Prices of imported used cars will possibly be equal to 30 per cent or 50 per cent of new locally made cars, said Bui Duy Thuc, director of Haiphong Import-Export Co., implying more pressures will be put on local carmakers’ pricing mechanisms.
The import of used cars will further drive down prices of locally made cars, which are reportedly at least 1.5-2 times higher than prices in regional countries.
Prices of used cars depend on brands, models and operational lifetimes. However, in general, they are quite low, Thuc said.
Following Toyota’s announcement to reduce prices for its popular models, Ford and Vidamco, which have not made official price cuts, are selling their cars at prices lower than their quotations.
For example, a US$46,400 Ford Mondeo 2.0 was offered a discount of US$3,500, a $41,900 Ford Escape 2.3L has a discount of $2,000 and a $47,900 Ford Escape 3.0 was discounted $3,000.
Vidamco, a branch of GM Daewoo Auto & Technology Co., said it offers discounts up to $3,000 for its popular models like Magnus, Lacetti, Gentraa, Lanos and Matiz.
In the meantime, all production workers of Isuzu have been off work since after Tet (the Lunar New Year) because it assembled a large volume of vehicles before the holiday. Now, only sales, service and administrative divisions are at work.
According to a close source, another car joint venture will also have its workers out of work because it cannot sell in-stock cars.

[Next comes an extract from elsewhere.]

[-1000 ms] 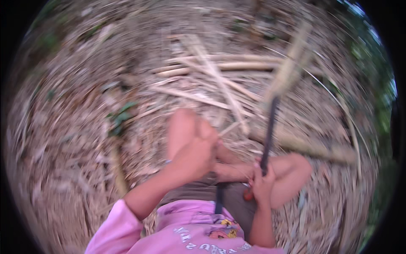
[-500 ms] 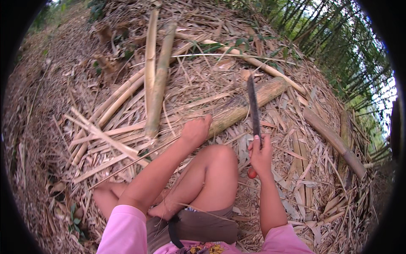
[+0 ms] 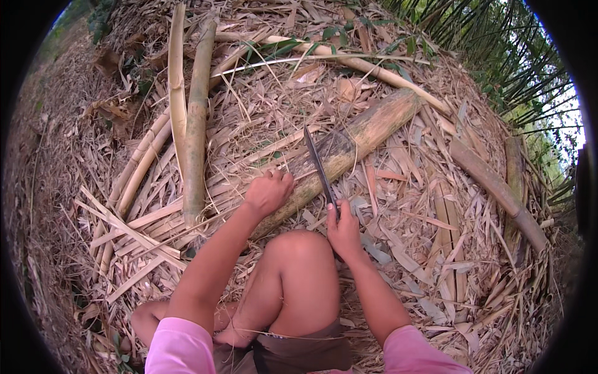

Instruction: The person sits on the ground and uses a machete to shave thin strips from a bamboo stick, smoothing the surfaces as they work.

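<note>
Head view: right hand (image 3: 344, 229) closed round long dark knife (image 3: 320, 165), blade crossing over log (image 3: 380, 128) on leaf litter (image 3: 398, 265). Knife looks stiff, fairly weighty; best held at handle end. Left hand (image 3: 269, 192) curled by log; contents, cannot tell.

The blade (image 3: 319, 163) is metal, the log (image 3: 386, 124) rough wood.

- Ground (image 3: 408, 280): covered with dry, pale brown leaves and scraps.
- Thick log (image 3: 377, 128): lying aslant across the middle of the ground.
- Long slender pole (image 3: 392, 77): toward the ground's far edge, beyond the log.
- Brown pole (image 3: 492, 186): toward the ground's right edge, lying aslant.
- Pale flat strips (image 3: 140, 235): toward the ground's left edge, several crossing one another.
</note>
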### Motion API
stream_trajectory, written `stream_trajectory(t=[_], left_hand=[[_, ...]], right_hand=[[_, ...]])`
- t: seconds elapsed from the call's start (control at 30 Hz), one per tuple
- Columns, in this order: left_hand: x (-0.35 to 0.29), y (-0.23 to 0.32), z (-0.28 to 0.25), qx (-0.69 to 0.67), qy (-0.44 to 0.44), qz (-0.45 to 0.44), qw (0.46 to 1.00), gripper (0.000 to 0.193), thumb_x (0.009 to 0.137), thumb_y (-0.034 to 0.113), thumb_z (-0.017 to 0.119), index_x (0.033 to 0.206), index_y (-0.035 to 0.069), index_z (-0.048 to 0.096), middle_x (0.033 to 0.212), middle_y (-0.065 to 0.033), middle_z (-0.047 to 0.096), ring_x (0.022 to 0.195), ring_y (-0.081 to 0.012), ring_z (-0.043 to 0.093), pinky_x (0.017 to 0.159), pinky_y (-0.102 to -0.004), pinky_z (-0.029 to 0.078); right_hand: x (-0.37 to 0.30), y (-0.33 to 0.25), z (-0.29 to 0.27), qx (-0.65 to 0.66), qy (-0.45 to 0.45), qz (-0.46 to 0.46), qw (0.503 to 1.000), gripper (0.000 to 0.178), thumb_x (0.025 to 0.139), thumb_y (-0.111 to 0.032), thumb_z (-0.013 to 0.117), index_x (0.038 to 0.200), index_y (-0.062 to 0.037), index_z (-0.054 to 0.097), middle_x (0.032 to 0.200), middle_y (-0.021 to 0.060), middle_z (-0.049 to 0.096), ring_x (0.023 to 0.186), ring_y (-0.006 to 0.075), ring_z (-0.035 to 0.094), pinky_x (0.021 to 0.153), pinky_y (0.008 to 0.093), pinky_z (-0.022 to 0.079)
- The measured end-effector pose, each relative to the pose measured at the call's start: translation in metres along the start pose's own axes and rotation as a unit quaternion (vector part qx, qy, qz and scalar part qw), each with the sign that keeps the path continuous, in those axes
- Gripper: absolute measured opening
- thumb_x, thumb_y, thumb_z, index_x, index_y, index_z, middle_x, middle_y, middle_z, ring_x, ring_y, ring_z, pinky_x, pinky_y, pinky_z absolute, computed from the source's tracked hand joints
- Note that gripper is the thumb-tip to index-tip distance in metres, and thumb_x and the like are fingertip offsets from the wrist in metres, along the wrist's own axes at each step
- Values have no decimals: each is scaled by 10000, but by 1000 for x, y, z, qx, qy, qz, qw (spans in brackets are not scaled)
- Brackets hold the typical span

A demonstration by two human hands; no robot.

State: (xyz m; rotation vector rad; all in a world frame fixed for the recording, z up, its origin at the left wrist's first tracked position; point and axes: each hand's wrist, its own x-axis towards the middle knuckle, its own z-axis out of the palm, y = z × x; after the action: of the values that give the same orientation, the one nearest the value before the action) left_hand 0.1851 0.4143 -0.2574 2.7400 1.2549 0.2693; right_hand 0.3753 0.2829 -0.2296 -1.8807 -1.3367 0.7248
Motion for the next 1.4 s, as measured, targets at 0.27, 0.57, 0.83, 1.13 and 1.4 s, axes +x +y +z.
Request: stream_trajectory(t=[0.27, 0.57, 0.83, 1.13, 1.4], left_hand=[[1, 0, -4, -24, -10, -12, 1000, 213, 975, 281, 523, 951, 71, 539, 879, -158, 636, 782, -332, 682, 571, -446, 558], [6, -1, -13, -33, -55, -10, 998, 238, 990, 267, 471, 949, 44, 542, 891, -185, 649, 796, -346, 691, 617, -459, 567], [9, 0, -11, -12, -72, 0, 997, 217, 976, 240, 473, 926, 36, 528, 861, -197, 649, 737, -356, 691, 600, -459, 559], [9, -2, -7, -17, -70, -4, 997, 226, 986, 258, 490, 954, 37, 522, 862, -195, 634, 766, -375, 673, 632, -465, 552], [6, -7, -7, -32, -69, -9, 997, 199, 964, 228, 497, 952, 32, 529, 877, -195, 640, 778, -361, 685, 619, -452, 559]], right_hand=[[5, 2, 4, -1, 8, -13, 1000, 174, 1009, -196, 503, 1046, -29, 470, 758, 265, 628, 706, 492, 614, 605, 540, 449], [13, -11, 8, 15, 15, -7, 1000, 188, 1022, -208, 460, 1042, -23, 432, 747, 285, 622, 725, 526, 597, 630, 588, 436], [20, 13, 19, -52, 13, -40, 998, 180, 1025, -209, 469, 1007, -38, 416, 683, 248, 601, 644, 487, 601, 557, 539, 431], [23, 1, 12, -85, -42, -16, 995, 182, 1019, -203, 445, 1032, -25, 405, 726, 296, 613, 713, 534, 590, 620, 619, 415], [20, -30, -5, 53, 40, -56, 996, 181, 1020, -200, 448, 1014, -23, 411, 727, 269, 620, 681, 517, 591, 596, 596, 417]])
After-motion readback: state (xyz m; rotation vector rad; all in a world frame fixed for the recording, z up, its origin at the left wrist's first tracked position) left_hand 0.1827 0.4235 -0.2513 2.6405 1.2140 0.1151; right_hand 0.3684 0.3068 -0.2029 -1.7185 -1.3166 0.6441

In January, all 11 operational foreign-led car joint ventures sold only 1,517 units, down 34 per cent. However, Toyota Vietnam alone held up to 53.5 per cent of the market share.
Worse still, car sales will be further hit when the Government does not allow State agencies to buy cars. Traditionally, State officials and enterprises are major customers of automakers.
To calm local carmakers, the director of the Ministry of Finance’s Taxation Policy Department Quach Duc Phap said imports of large volumes of used cars will not be allow in the initial stage.
The Ministry of Finance will impose high taxes on imported used cars, he explained. “The ministry will levy import tariff of 150 per cent instead of the previously ratified 135 per cent,” he said.
Besides, the Ministry of Trade will grant import quotas for car trading companies, which means that car traders cannot import more than their permitted volumes.
However, car makers operating in the country strongly protest against the new ruling on the allowance of importing used cars.
Mr. Nguyen Hop Ky, director of the foreign affairs department of Mercedes-Benz Vietnam, said over 90 per cent of used cars failed to meet emission standards. Vietnam may become a dumping ground for industrial nations, he added.
“No country in the world allows importing of used cars to push its automotive industry into hard situation,” another car joint venture said.
According to the ruling, all Vietnamese entrepreneurs without foreign direct investment can import used cars. It means students learning abroad and overseas Vietnamese can bring cars into Vietnam in the forms of belongings or gifts. The import quota is only imposed on enterprises importing large volumes.
Used cars, which must not exceed five years old dating from manufacture to import dates, will be allowed to enter Vietnam from May 1, 2006.